What lines below contain the word "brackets"? Please pull each one out.

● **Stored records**
- - - -

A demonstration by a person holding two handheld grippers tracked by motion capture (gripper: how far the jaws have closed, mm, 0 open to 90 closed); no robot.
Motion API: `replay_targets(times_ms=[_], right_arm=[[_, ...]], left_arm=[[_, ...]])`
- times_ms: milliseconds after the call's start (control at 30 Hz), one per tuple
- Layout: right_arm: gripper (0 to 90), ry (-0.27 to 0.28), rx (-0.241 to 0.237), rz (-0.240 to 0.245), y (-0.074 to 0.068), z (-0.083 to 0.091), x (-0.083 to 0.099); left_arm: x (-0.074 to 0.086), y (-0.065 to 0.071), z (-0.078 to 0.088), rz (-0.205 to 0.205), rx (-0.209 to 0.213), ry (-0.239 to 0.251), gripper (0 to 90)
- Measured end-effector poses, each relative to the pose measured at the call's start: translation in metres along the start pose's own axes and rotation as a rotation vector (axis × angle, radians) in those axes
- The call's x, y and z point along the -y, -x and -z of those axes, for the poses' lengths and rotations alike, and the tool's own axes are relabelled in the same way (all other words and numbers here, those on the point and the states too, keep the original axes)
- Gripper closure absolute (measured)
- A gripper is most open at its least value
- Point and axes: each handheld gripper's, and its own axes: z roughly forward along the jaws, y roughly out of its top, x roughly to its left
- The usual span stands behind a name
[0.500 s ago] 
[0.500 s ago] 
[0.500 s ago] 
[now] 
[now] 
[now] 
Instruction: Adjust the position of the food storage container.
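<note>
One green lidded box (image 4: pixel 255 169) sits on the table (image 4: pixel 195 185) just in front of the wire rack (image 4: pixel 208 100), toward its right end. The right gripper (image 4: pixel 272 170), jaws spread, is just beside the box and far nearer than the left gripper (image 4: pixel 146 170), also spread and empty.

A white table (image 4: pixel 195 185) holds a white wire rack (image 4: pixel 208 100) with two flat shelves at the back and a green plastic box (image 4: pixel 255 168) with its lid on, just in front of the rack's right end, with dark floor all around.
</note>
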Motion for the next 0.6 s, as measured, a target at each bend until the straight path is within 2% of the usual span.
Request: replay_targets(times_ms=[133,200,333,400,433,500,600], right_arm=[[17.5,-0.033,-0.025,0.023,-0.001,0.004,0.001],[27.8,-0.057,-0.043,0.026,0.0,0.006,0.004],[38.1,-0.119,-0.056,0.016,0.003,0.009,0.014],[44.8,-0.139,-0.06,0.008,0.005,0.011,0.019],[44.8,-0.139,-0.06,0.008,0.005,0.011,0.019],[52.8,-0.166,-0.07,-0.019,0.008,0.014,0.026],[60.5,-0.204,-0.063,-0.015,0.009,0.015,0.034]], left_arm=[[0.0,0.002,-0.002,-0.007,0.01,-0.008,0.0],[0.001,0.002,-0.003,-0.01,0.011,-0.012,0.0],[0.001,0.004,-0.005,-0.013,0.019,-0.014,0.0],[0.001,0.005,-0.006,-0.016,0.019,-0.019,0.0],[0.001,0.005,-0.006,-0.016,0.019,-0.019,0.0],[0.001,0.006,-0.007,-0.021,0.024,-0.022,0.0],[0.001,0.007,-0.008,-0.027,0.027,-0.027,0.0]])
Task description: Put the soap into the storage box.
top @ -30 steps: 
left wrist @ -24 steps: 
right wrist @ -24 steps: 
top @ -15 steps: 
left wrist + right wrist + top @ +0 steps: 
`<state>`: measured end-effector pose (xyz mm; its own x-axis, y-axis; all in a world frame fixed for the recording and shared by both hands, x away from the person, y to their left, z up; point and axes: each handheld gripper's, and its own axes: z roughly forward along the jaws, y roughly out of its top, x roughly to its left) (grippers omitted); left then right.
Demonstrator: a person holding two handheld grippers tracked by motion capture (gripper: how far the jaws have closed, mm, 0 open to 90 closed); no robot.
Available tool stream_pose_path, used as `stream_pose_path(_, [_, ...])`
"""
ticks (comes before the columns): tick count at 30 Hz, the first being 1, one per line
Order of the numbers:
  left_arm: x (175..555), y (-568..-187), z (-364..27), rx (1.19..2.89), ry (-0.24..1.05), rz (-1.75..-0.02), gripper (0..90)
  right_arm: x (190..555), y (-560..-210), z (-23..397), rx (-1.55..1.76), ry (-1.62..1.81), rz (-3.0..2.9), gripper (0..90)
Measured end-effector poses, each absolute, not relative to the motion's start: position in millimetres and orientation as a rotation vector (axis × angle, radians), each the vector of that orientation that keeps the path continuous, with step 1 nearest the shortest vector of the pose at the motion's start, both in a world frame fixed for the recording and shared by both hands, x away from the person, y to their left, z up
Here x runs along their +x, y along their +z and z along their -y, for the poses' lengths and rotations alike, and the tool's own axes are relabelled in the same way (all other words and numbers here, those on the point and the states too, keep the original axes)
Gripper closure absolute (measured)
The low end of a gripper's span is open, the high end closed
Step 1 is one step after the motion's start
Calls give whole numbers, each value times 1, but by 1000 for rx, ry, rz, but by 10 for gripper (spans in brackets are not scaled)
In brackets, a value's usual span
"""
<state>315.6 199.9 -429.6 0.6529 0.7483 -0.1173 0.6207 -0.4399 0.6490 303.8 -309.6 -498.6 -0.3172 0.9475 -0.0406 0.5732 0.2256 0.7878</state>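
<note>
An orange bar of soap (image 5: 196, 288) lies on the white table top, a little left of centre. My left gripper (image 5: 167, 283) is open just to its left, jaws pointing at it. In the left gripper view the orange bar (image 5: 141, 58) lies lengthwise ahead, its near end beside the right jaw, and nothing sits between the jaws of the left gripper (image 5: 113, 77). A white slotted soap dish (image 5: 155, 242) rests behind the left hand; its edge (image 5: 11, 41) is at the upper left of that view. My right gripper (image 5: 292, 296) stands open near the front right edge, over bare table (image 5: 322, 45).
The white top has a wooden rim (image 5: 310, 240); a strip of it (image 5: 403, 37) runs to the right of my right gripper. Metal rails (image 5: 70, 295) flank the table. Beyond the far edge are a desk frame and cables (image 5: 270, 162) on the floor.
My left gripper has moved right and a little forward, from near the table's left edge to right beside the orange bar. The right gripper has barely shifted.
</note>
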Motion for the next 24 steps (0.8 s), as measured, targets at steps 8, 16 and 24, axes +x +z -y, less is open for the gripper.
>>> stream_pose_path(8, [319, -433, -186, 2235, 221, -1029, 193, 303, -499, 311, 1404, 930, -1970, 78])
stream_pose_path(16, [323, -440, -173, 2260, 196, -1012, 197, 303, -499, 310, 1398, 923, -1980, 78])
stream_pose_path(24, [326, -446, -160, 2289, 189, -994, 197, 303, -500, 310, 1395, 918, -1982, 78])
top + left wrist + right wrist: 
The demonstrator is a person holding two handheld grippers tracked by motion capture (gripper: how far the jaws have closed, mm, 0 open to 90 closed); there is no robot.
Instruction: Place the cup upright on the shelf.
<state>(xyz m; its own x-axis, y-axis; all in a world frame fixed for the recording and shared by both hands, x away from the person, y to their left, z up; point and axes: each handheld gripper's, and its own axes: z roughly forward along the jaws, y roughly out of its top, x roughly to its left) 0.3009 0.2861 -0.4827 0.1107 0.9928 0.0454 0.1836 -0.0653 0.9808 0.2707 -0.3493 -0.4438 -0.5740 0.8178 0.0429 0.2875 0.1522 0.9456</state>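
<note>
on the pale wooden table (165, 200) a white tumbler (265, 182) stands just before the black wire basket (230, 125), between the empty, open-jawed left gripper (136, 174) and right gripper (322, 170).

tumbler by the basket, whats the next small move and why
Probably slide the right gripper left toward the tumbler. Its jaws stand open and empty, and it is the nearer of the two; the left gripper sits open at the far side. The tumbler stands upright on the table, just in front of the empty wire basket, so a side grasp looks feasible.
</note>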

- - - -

● **Result below**
Calls give whole numbers, each value times 1, but by 1000 for rx, ry, rz, but by 10 for gripper (spans in brackets are not scaled)
In brackets, a value's usual span

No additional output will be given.